Data extracted from a collection
:::::
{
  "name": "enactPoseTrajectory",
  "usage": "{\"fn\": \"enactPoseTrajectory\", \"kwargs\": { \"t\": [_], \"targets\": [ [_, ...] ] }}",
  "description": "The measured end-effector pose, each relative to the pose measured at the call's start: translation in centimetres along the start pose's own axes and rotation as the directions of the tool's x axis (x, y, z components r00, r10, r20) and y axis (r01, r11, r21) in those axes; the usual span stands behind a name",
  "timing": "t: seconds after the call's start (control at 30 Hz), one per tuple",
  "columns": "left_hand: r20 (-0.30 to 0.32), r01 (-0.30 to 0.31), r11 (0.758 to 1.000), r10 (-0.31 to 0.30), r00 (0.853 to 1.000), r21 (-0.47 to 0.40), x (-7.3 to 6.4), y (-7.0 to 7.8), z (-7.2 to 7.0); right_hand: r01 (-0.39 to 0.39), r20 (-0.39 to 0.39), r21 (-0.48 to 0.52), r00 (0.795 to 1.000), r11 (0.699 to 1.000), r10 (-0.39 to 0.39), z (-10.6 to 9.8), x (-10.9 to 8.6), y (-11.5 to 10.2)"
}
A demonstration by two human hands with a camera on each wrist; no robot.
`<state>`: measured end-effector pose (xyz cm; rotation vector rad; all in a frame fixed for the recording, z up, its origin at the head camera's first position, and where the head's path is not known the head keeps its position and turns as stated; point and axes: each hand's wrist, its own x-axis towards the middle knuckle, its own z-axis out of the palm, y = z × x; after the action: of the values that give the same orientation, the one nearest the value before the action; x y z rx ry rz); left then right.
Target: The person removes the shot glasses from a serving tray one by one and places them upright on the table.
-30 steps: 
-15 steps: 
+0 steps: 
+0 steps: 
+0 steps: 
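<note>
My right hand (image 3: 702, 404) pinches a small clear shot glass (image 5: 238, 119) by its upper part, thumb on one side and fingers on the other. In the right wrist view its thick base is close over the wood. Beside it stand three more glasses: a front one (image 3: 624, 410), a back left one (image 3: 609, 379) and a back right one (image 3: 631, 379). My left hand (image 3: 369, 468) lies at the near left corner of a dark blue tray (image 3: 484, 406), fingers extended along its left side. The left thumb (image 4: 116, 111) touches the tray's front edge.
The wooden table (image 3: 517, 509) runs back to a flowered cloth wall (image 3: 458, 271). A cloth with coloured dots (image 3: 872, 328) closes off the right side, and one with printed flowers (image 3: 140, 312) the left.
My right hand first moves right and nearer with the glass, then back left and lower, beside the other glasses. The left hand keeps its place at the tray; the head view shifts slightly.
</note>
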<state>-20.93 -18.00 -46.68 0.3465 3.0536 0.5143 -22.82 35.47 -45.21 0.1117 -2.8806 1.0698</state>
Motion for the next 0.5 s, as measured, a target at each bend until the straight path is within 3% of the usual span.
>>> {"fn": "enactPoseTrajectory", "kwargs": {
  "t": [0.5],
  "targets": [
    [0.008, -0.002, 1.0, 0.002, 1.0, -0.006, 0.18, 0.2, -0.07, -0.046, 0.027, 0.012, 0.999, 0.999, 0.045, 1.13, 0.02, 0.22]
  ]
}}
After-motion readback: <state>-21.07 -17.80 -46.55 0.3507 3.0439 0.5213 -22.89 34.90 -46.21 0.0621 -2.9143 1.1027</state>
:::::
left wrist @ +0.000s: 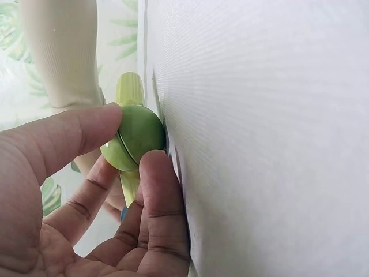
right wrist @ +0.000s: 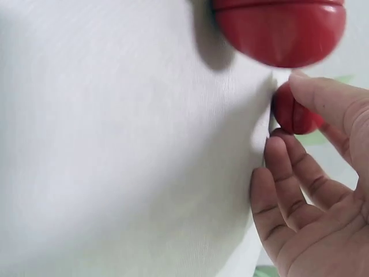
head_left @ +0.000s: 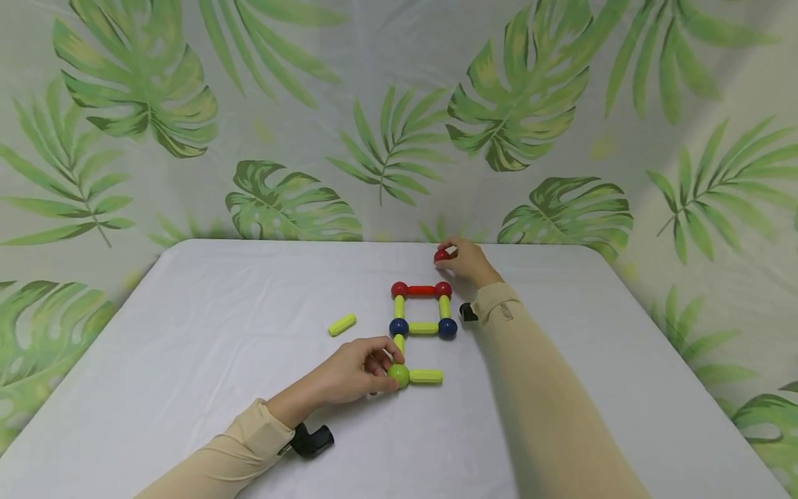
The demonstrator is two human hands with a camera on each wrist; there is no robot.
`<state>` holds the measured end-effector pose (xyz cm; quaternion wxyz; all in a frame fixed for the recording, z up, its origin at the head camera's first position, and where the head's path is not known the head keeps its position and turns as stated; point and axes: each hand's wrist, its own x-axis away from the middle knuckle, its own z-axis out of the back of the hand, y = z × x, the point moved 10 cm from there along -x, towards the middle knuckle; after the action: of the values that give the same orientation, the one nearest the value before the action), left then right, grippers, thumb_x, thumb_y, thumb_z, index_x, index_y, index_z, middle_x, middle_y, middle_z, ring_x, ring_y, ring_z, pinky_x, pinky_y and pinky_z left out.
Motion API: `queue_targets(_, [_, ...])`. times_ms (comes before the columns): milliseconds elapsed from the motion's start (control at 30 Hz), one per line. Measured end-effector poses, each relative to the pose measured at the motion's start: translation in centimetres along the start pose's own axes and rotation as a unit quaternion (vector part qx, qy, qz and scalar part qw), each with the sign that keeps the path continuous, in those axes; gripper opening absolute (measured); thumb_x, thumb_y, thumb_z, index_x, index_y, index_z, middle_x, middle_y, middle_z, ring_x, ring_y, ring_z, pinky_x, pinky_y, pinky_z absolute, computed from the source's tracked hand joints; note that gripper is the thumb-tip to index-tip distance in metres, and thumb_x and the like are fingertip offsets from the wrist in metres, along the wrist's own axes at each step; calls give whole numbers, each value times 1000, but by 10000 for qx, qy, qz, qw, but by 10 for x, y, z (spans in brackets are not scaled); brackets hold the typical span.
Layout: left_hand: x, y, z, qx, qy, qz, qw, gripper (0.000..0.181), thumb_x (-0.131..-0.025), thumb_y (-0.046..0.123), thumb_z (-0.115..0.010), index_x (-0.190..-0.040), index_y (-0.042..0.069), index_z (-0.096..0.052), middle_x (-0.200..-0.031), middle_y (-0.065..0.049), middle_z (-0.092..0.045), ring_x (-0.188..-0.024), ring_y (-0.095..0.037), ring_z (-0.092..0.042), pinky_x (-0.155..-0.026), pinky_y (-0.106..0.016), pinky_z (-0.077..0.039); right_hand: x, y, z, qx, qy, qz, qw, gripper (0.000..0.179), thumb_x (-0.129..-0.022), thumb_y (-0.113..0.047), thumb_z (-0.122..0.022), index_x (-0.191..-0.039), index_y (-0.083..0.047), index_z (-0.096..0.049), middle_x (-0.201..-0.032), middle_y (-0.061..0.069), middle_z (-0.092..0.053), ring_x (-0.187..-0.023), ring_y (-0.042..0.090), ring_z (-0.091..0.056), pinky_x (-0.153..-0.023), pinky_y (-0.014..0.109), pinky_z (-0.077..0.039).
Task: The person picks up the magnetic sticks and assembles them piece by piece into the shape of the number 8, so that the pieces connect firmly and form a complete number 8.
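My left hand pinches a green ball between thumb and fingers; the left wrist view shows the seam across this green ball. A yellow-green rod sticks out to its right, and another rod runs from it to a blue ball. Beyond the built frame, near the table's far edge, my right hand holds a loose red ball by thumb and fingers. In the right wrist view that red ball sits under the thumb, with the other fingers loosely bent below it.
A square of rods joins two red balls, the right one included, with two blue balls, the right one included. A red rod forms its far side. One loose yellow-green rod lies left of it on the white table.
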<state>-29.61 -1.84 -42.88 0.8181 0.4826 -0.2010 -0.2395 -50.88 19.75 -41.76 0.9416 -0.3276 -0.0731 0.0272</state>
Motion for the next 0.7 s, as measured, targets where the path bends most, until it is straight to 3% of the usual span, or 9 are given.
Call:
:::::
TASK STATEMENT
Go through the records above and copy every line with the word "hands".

FINISHED TASK
A demonstration by two human hands with a camera on each wrist; no robot.
The demonstrator is two human hands with a camera on each wrist; there is no robot.

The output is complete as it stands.